When I uninstalled the Intense Debate comment system from my blog---I was really bummed to do this because it meant losing all of your wonderful comments for over a year, but Intense Debate took a dump  and prevented several of you from commenting, and then it prevented me from deleting spam. That was the last straw. So it had to go. The spam that did it was the one from some printing guy that said this on the post about author web sites:

"I am actually thinking of getting my business cards done. It´s essential for Pro bloggers, I should say. Would love to win this. I´m a follower of our blog."

Kay, it's not "our" blog, and there's nothing to win. And note the crazy apostrophes. Then the guy used a different name (but same email address--duh) to post a follow up comment thusly:

"Stopping by your blog helped me to get what I was looking for. I found your site in google. And I will be back next time, thank you."

Right. Delete. Delete.

This spam disguised as friendliness and compliments is fairly easy to spot. But it gets more insidious, I'm afraid. And here's where I really want to warn you.

I received an email from someone off the blog. This means an actual human stopped, looked around for my contact info, and wrote me this email (even if it's a template email):

Hi,
[extra space that indicates she pasted from a template, redacted]
Just wanted to drop you a note expressing my appreciation for your blog. As a blogger and freelance writer myself, I’m always excited to come across a blog that’s both a pleasurable read and an informative resource. [so far so good, I'm thinking, and even rather flattered.]
[extra spaces redacted]
Although I blog mostly for [redacted], I absolutely love writing guest posts that interest me. I have been reviewing your site and what look like your most popular posts and think I have some twists to those that your readers would like. I’m happy to provide you with content that you can use as you see fit and only ask for link back to my site [redacted] so that the readers can find out more about me and hopefully will subscribe to my blog.

Below you can find some of my recent published Guest posts:
[8 links redacted]

Thank you for your time!
[redacted]

So this person was really nice. And it sounded totally above board, right? The kicker here is the lack of specifics, like the really vague "I have been reviewing your site and what look like your most popular posts and think I have some twists to those that your readers would like." And then, of course, the link back to her site which is not writing-related at all. Nor would it be of remote interest to you.

So I wrote her back. I asked what the "twists to those posts that my readers would like" would be. And she replied saying they would be "5 strange things writers should watch out for" except they weren't strange and were pretty basic items. Maybe freshmen in high school might find them useful. In short, not appropriate for my blog, and definitely not appropriate for my readers. I'm not going to heap ridicule on the lady and name them or her.

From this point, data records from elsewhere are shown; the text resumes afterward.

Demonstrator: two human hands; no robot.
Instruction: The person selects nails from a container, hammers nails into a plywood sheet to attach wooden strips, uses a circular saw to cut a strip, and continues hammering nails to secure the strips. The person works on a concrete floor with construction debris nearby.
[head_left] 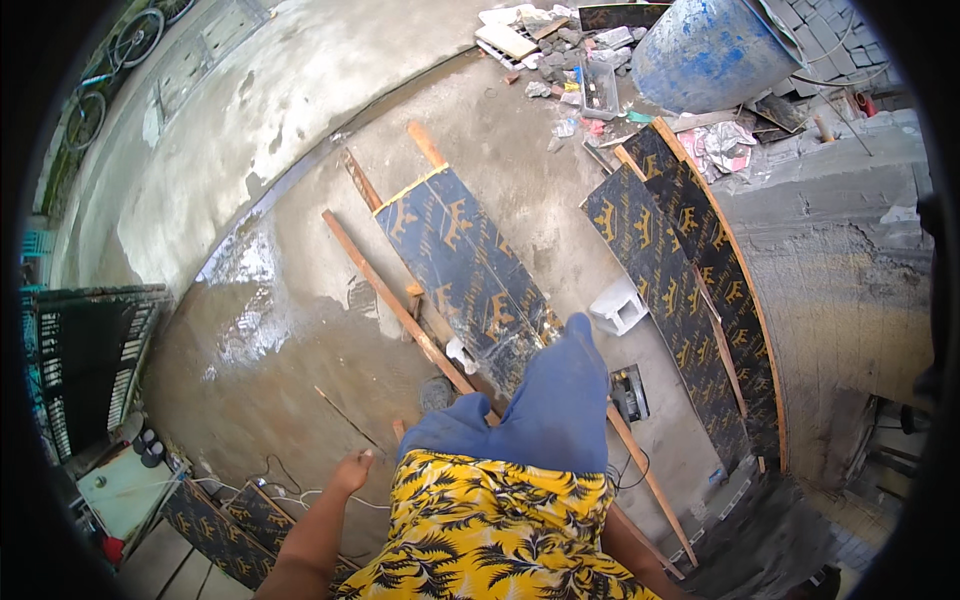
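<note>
My left hand hangs at my left side over the wet concrete floor, its fingers curled closed. What is inside the curl, if anything, is hidden. A thin dark rod or stick runs close by its fingertips; whether they touch cannot be told. On the right only my forearm shows beside the yellow patterned shirt, and my right hand is out of sight. Ahead of me lies a black form panel with gold print, my right leg over its near end. A long timber strip slants along its left side.
More black panels with wooden edging lie at the right, beside a white hollow box and a dark power tool. A blue barrel and rubble are at the far right. Cables trail at lower left.
</note>
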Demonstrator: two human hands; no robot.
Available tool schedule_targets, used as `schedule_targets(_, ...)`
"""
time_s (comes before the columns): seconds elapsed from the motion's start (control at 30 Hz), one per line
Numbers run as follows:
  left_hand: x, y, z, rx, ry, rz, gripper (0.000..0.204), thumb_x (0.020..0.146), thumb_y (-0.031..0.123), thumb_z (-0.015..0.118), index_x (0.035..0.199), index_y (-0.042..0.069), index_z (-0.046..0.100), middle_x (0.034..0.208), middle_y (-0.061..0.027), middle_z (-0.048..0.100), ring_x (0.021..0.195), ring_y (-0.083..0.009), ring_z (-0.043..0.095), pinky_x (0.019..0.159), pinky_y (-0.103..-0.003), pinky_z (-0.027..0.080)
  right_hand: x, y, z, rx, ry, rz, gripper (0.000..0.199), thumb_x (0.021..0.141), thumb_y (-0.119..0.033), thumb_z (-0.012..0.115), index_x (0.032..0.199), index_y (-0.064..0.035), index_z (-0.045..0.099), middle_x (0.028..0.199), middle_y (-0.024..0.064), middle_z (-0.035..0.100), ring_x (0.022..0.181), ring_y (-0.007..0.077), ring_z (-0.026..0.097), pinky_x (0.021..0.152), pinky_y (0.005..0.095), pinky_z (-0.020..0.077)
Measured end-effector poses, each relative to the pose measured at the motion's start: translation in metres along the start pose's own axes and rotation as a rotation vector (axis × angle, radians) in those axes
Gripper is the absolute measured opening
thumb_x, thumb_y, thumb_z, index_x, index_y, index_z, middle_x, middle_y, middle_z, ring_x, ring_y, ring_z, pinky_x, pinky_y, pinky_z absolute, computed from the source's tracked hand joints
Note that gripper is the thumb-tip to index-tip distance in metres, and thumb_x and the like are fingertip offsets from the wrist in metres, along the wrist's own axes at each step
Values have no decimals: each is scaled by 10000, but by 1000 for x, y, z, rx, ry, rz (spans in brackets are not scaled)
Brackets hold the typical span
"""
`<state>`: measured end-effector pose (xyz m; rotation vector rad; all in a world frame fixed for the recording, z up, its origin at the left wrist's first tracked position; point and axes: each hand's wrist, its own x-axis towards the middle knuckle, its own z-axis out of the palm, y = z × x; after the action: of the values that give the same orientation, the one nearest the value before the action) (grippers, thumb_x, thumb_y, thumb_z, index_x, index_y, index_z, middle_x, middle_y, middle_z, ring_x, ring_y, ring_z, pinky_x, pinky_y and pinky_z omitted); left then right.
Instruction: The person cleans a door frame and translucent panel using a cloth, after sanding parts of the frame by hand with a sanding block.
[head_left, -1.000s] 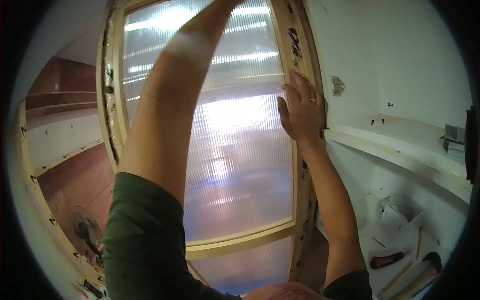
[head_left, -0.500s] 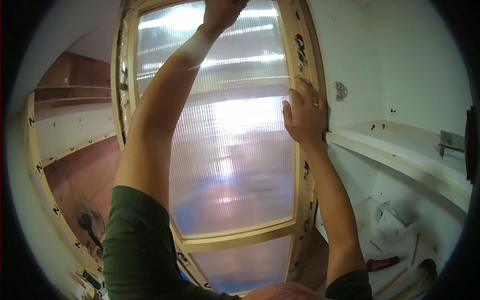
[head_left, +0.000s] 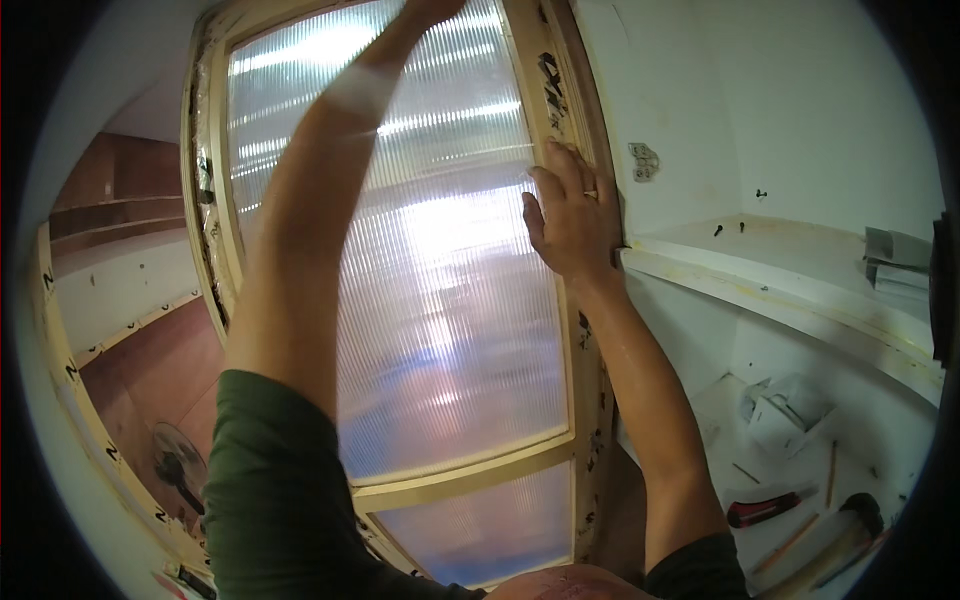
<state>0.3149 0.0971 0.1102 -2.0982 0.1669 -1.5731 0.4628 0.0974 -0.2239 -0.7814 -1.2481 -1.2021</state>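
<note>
A tall door with a pale wooden frame (head_left: 465,474) and ribbed translucent panels (head_left: 455,340) stands upright before me. My right hand (head_left: 575,220) lies on the frame's right-hand edge, its fingers stretched upward and apart, the thumb out toward the panel. Only part of my left hand (head_left: 436,10) shows, high up in front of the upper panel; the picture's upper edge cuts off its fingers. What it touches up there is hidden. Dark marks run down the right side of the frame.
On the right, a metal hinge (head_left: 643,162) sits on the white cabinet wall above a shelf (head_left: 770,282). Lower down lie a red and black utility knife (head_left: 765,509), a hammer (head_left: 850,530) and thin sticks. A fan (head_left: 178,463) stands at the left, behind the marked wooden edging.
The view has shifted, so the door appears farther left and more tilted. My left hand has slipped farther out past the upper edge. My right hand stays against the frame.
</note>
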Motion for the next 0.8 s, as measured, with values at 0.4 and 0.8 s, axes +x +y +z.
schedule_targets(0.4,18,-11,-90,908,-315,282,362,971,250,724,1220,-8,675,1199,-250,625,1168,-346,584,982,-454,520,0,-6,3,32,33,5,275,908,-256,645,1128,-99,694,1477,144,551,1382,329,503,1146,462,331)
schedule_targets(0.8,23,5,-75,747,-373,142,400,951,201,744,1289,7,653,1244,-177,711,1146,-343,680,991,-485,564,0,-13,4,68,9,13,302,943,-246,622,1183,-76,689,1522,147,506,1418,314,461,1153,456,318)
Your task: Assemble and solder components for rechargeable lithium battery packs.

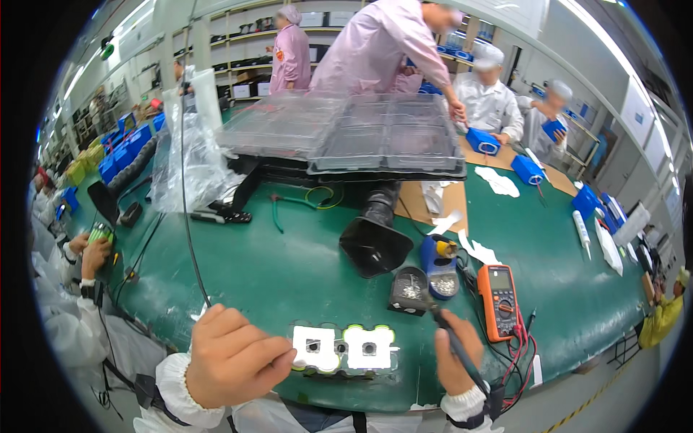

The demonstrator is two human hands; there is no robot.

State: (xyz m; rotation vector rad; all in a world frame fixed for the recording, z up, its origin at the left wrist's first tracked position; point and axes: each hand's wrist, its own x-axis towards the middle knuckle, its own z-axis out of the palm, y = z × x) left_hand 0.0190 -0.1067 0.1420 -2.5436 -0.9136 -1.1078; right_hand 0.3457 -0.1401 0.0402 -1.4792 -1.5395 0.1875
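Observation:
My right hand (460, 353) grips a soldering iron (462, 350), its front end beside a small black box of metal shavings (409, 290). My left hand (238, 357) is closed, thumb and forefinger pinched at the left edge of a small battery pack (343, 349). A thin dark wire (192, 238) runs down from above to the knuckles of that hand; what the fingertips hold is hidden. The pack lies at the table's near edge, with two bright white squares on top, each with a dark centre, and yellow-green rims around them.
Right of the pack lie an orange multimeter (499, 299) with red and black leads and a blue soldering-iron stand (440, 267). Ahead are a black fume-extractor hood (377, 245), green-handled pliers (292, 203) and clear plastic trays (386, 137). Co-workers handle blue packs (482, 141) across the green table (289, 267).

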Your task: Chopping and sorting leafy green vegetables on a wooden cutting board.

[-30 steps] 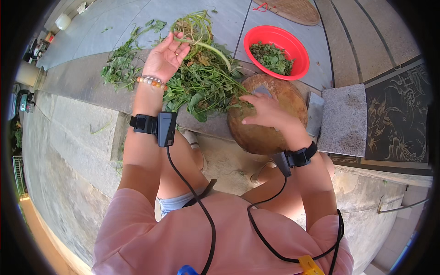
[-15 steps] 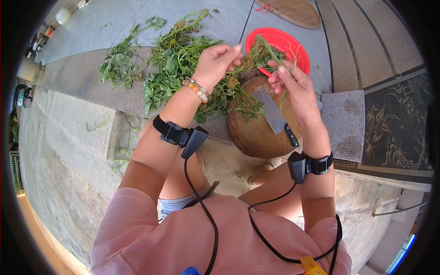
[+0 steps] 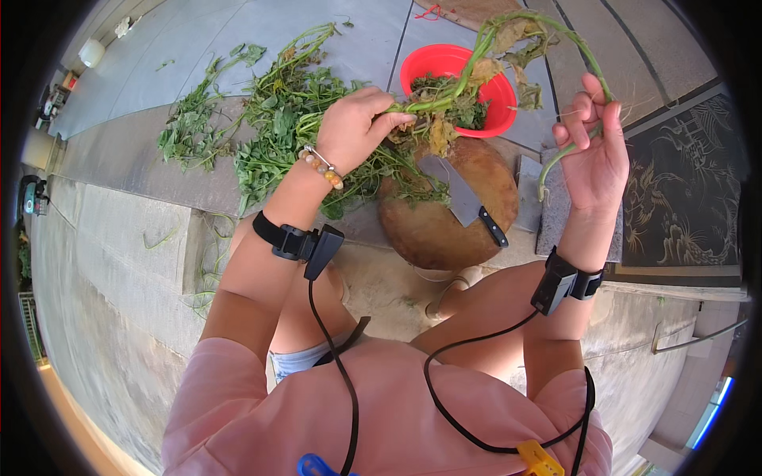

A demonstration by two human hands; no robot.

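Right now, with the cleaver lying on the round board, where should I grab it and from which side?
Take the cleaver by its black handle, coming from the person's right. The handle points toward the board's lower right edge and lies bare, while greens cover the blade's far end.

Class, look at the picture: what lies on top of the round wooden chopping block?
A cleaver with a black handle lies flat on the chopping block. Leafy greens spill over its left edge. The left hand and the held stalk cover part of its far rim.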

So what was this lady doing?

Mike Chen, my Atmosphere Websites partner, insists she is from something called a "content farm" that basically has people do "guest posts" and write real articles with links back to their site to up their SEO rankings. I couldn't believe anyone actually puts man power into that because it sounds so trivial, and does it really result in actual sales at all? Who knows.

The amount of both comment spam and email spam I'm getting these days has increased--and I can't believe it has anything to do with how popular my blog is. Turns out it isn't. It's because I'm a smaller blog and these guys think their links are more likely to make it in. Insidious!

Anyway, to sum up:
  • Watch for grammar and typos as a giveaway that the complimentary comment is spam
  • Watch for odd spaces or backward apostrophes--backward apostrophes are a sure sign of a user from another country
  • If anyone leaves a link to anything that is not writing related, delete it, even if it's benign like "Nice list, some inspiring and laterally thought up designs in there. I do agree that it was a bit long, especially with duplicate examples." No.
  • Watch out for vague praise and any request in which the giveback is a link to their site--unless it's writing related, obviously. And even then, what exactly are they giving you?
Keep it strong, people. Our blogs are not fodder for building links back to other people's crappy business web sites. 


Monday, January 9, 2012

I totally used a Mormon ad for discipline

My 5 year old son, the whippersnapper, has been doing that thing kids do when they reach a certain age of awareness...and no, I'm not talking about messing around with his business (he's already discovered that). I'm talking lying.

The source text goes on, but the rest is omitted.